November 08, 2006
Starting last year about this time I have been searching for a martial art activity for myself. Initially I started with karate as that is what I had done before. Being out of shape and trying to return to something I was once very good at was disheartening to say the least. The mental image I had bore no resemblance to the physical reality I was experiencing. My return to karate lasted exactly two evenings.
Discouraged, I sat out the entire winter, thinking about doing something but never following through. Eventually I decided to go and watch the local kendo club. Since I had never participated in kendo before I wouldn’t have prior experience clouding my expectations.
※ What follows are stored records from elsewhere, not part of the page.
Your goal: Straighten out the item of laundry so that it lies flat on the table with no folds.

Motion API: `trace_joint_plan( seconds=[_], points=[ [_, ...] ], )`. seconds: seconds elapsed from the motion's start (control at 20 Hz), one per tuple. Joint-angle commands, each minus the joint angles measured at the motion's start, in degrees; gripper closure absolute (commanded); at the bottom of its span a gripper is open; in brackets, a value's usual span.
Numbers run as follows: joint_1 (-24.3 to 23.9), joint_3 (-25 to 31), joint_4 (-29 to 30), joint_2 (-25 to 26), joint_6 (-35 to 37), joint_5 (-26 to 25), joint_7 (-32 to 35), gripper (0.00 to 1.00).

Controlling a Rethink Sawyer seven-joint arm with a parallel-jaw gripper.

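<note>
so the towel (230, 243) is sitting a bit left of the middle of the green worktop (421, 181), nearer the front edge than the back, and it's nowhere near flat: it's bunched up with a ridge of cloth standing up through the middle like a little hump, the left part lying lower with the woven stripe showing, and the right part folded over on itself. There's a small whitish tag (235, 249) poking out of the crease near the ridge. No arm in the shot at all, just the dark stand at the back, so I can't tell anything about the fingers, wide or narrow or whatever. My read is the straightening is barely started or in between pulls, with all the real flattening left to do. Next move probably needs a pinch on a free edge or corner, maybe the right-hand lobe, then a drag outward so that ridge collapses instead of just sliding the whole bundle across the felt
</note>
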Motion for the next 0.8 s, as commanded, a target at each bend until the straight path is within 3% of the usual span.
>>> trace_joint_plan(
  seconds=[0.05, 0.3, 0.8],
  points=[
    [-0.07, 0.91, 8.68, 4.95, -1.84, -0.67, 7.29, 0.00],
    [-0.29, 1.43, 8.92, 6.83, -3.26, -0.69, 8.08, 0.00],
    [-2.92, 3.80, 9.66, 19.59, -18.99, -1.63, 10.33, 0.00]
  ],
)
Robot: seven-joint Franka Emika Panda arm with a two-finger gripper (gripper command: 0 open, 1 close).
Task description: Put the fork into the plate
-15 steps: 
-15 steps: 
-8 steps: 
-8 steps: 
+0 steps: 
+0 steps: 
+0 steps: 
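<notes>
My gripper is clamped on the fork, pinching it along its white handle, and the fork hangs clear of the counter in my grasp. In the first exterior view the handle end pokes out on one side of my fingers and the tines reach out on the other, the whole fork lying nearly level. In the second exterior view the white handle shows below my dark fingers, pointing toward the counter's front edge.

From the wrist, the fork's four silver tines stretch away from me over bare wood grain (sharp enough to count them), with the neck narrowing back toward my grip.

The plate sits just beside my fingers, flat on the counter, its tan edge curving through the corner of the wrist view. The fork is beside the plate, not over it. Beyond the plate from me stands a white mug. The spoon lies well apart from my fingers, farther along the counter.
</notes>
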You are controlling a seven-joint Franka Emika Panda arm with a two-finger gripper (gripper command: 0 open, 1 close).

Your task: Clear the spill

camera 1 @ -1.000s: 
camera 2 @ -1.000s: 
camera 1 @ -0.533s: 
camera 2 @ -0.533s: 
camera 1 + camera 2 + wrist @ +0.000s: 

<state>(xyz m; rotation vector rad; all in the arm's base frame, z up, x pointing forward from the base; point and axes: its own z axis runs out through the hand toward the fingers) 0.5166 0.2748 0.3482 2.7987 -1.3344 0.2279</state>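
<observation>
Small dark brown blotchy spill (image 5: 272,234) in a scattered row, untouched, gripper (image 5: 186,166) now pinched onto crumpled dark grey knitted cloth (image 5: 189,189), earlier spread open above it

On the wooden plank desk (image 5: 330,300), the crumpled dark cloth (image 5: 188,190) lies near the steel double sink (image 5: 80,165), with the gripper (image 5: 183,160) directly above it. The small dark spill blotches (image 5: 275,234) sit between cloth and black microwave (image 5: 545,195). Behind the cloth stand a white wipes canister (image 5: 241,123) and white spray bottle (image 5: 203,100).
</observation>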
At first I really enjoyed kendo; it was new, the people were nice, and it felt good to be out doing something again. That I was also altering my lifestyle so as to lose some weight helped.
My enthusiasm for kendo has diminished, however. It is more tightly focused than karate and therefore more repetitious. My karate experience encompassed principles and techniques from jujitsu, judo, aikido, and plain old boxing. The focus of practices were varied. The kendo workouts have become predictable and a bit boring. I find that I always look for excuses not to attend, and when I do attend, I spend the entire time looking forward to the end of class.
Organizations or clubs are like living organisms. And like all life forms they will reject that which is foreign to them. I don’t feel rejected by the club or its members, but I don’t feel like I fit in either. My goals or objectives are being met by the style or practice, or the style of the art. In short, I need to move on to something else.
There is some sadness at ending my kendo workouts. I will miss the shared camaraderie of two hours in 108 degree heat, I will miss the people. I will not miss the feeling that I have to go. I need to keep looking until I find something I want, so that attending is what I do, not what I have to do.